WHAT YOU HAVE TO DO
Please copy every line below that contains the string "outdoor".

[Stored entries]
____

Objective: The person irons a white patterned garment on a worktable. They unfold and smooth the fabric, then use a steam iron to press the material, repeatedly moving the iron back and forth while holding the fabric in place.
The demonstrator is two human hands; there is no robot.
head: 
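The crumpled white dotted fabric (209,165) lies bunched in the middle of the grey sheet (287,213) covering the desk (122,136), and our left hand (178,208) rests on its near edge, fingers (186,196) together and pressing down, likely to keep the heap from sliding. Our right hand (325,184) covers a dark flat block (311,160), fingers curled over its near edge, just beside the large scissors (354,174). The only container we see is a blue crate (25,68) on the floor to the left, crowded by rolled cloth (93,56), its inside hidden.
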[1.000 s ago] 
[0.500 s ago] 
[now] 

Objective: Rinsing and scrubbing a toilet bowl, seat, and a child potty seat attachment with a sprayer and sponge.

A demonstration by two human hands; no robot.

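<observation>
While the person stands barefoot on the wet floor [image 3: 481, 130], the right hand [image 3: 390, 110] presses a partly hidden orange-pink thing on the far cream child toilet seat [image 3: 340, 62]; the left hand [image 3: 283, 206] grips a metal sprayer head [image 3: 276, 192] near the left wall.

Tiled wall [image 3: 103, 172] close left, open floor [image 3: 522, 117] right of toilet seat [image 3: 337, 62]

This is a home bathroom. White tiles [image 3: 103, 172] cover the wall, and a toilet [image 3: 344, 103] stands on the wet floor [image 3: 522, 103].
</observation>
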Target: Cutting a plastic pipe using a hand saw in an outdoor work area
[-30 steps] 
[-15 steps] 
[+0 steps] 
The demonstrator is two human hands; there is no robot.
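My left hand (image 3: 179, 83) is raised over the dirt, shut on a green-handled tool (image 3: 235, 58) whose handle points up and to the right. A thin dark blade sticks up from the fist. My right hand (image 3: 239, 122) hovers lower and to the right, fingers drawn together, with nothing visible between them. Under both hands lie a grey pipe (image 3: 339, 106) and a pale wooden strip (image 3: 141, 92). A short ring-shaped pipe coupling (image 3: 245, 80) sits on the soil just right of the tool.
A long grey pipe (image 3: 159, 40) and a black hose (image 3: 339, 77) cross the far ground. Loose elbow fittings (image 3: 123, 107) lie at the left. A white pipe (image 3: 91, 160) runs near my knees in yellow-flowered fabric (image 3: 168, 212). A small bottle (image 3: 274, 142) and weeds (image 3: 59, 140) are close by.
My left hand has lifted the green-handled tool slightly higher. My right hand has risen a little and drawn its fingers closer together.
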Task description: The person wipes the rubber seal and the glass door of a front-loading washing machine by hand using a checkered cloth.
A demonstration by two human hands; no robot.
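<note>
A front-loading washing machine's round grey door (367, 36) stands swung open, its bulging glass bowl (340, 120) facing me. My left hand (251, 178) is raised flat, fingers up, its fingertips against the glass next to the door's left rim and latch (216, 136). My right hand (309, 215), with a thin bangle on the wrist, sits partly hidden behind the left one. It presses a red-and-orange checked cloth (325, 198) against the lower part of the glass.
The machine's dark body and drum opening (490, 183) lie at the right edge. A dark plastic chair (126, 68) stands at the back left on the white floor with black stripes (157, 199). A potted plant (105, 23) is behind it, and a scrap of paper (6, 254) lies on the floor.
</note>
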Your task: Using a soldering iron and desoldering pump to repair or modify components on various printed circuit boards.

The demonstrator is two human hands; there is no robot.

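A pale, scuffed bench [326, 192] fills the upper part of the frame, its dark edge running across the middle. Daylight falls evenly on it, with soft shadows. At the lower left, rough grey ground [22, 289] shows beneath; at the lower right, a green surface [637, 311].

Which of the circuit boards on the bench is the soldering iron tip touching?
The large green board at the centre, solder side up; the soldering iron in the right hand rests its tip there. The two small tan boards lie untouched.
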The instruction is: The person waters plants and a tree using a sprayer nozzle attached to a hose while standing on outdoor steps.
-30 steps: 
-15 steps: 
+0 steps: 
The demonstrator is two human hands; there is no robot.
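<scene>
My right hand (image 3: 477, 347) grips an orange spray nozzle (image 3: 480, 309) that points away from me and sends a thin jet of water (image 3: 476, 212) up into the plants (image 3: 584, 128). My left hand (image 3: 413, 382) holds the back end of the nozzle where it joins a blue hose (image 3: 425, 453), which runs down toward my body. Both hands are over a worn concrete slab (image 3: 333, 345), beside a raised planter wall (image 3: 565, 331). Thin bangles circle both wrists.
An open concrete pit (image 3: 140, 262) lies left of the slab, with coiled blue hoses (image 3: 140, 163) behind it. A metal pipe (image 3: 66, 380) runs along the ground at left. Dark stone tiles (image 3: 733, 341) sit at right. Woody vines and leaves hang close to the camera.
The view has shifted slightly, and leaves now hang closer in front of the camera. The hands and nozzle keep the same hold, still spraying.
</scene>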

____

COMPLETED EXERCISE
Target: Cutting a plastic pipe using a hand saw in an outdoor work area
The instruction is: The person waters plants and a tree using a sprayer nozzle attached to a hose while standing on outdoor steps.

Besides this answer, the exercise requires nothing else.